Landmark UK decision broadens scope of surrogacy


In a landmark decision, the High Court in the UK has ruled that it is discriminatory to prevent single men or women from becoming the parents of babies born to surrogate mothers. The government will probably have to update its legislation to make it compatible with the ruling.

Until now, only couples in a stable relationship could become parents of a child born to a surrogate mother. Single people could adopt children, but they were not automatically entitled to be regarded as a parent if their child was born to a surrogate.

In this case an unnamed man used his sperm, a donor egg and a surrogate mother in Minnesota to create a child, who is called “Z” in court documents. But when he brought the baby back to the UK, he was not regarded as a parent, but rather the surrogate mother. (Ironically, in the US, the surrogate mother has no legal status.) So Z was made a ward of the court, with custody awarded to his father, a situation which will now change.

The solicitor for Z’s father, Natalie Gamble, commented: “The UK has a proud tradition of taking a progressive approach to assisted reproduction and non-traditional families, and the current surrogacy laws are a glaring anomaly which fail to uphold our most fundamental values of safeguarding children's welfare.”

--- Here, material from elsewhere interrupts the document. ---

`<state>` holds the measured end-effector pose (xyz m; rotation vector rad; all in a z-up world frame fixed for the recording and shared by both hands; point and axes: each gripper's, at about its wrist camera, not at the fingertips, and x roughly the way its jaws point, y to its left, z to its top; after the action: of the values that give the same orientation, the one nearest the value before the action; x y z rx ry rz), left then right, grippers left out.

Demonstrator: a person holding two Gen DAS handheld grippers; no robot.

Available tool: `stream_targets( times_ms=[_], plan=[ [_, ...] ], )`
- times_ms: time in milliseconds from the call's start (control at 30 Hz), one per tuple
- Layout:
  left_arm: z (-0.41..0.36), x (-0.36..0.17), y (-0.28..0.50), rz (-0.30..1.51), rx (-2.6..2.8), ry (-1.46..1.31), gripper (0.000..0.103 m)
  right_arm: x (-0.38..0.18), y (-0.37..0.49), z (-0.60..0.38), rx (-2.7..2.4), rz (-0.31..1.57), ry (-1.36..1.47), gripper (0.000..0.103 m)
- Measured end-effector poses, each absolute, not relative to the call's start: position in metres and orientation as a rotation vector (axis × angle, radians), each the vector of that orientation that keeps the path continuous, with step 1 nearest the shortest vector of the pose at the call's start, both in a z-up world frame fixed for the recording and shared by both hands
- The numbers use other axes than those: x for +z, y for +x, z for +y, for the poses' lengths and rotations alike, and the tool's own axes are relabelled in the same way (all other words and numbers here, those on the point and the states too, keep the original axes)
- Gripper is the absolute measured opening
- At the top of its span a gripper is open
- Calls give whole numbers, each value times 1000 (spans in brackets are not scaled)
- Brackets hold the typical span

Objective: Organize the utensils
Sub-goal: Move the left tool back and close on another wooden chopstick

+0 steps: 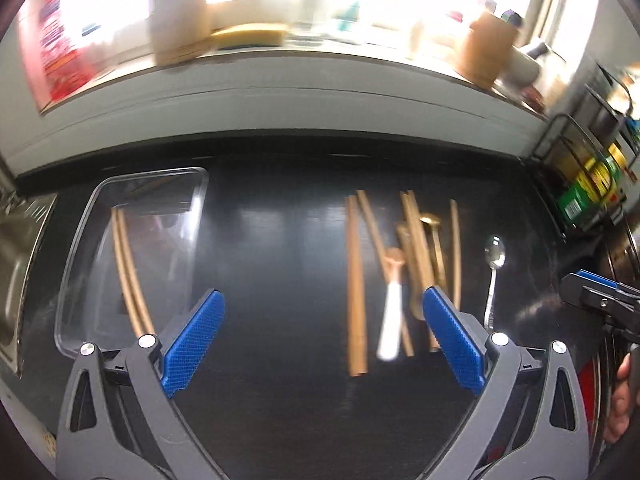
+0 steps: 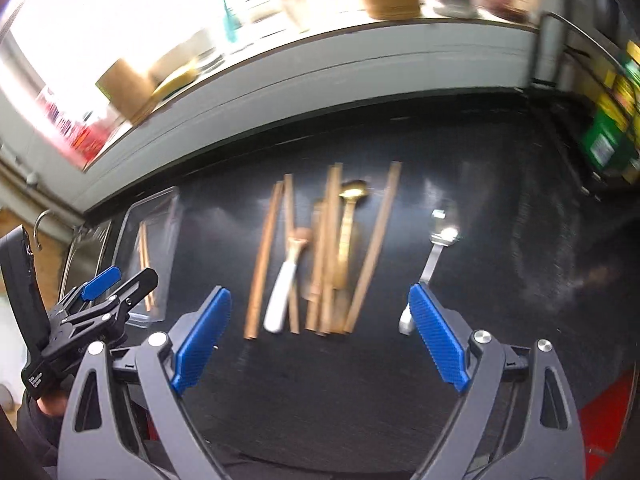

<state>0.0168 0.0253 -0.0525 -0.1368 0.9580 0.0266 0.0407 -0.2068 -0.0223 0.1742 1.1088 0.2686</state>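
We hold both grippers' jaws wide apart, empty: left gripper, right gripper. Chopsticks and spoons lie mid-worktop; two chopsticks sit in the tray near its left edge.

1. A black worktop runs below a white windowsill.
2. On the windowsill stand a yellow sponge and a wooden holder.
3. A wire rack sits at the worktop's right end.
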Motion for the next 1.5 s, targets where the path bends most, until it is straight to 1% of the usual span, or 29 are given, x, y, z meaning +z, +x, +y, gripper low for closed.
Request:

The government did not contest Z’s father’s case and admitted to the court that the law had breached human rights legislation, was discriminatory against single parents and needed to be changed.

The decision was severely criticised by people who interpreted it as an attack on the traditional family. A Labour MP and former Minister Frank Field told The Mail on Sunday: “In all these decisions, the natural rights of children get overlooked. Parenting is a huge job and it’s about time that children are put centre stage, not selfish adults.”

Family policy analyst Jill Kirby commented: “This judgment undermines the traditional family and the child’s needs – the evidence shows that children will thrive much better with two parents caring for them. The Government seems to have abandoned the idea of promoting stronger families.”